When I don't have anything in mind to read, my brain often wander around. There's always this little characters playing inside my head. Probably because of the things I've read so far. Scenes that keep playing in my head and I often wonder what if they had a story of their own? What will be their ending?

There are some circumstances that I wish I could find a story just like that but in the end I'm just lazy to search. I don't know where to ask, Mr. Google doesn't really give me the things that I want. Or maybe I just don't know where to search to begin with. But even so, I keep on reading.

I've read a lot of novels but it can't be compared to other people. There are only few novels that I can name because I've forgotten about them. It might be because I didn't like it or maybe it's because the title. Well... maybe.

Titles... Maybe it's kind of difficult to come up with titles. Now I'm kind of scared thinking of titles for my future work (if I ever publish one). I don't really know what kind of titles I would come up with but I guess goodluck to future me.

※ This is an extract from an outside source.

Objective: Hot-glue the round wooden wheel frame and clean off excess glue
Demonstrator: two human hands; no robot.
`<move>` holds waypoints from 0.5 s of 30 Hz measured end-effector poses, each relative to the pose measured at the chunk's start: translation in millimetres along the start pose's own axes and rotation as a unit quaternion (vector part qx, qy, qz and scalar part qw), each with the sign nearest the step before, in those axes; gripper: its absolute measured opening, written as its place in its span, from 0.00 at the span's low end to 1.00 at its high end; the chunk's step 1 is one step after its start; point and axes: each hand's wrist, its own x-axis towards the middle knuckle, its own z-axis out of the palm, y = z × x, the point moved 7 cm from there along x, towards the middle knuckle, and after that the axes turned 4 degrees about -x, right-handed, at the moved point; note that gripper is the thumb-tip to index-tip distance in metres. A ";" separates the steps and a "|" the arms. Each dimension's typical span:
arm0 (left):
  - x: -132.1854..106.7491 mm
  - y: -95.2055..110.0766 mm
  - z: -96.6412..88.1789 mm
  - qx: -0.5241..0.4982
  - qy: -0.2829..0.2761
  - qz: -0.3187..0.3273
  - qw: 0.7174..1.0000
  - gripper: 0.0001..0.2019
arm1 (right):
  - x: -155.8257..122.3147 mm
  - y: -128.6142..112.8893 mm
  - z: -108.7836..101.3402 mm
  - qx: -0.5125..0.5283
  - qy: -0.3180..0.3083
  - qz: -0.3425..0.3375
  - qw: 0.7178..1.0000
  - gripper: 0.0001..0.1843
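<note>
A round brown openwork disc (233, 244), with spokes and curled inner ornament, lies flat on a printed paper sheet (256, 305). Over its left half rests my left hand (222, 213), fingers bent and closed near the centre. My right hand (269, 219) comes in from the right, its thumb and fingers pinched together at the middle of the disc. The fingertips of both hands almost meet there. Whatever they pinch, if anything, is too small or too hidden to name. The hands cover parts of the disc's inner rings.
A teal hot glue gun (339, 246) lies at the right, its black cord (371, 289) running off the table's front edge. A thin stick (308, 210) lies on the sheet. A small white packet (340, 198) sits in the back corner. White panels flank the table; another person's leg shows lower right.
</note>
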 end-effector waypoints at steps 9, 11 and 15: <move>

Sigh... I lied. I actually have registered an account to a writing app. I never published there though. I registered it a year ago but I never published my writings. I read it again and again, I even thought of their endings. It's just... I haven't thought of their journey. There are bits of their stories but I didn't want to write their struggles. It feels like I'm torturing them and I kind of don't want to hurt them. But even so, I think I'll try writing their stories. After all, isn't that the author's responsibility?

I am scared of publishing my writings. I'm not good at grammar and I don't know if someone out there would like the things that I wrote. I consider myself as average so I tend to think that maybe the things I want to write exist somewhere that I'm not aware of. Or what if someone told me that I plagiarized the things I wrote? I am weak at heart (I don't have a heart disease) so I tend to over think.

But even all of that, I want to challenge myself. I want to try things that I never considered trying before. And so... I made an account.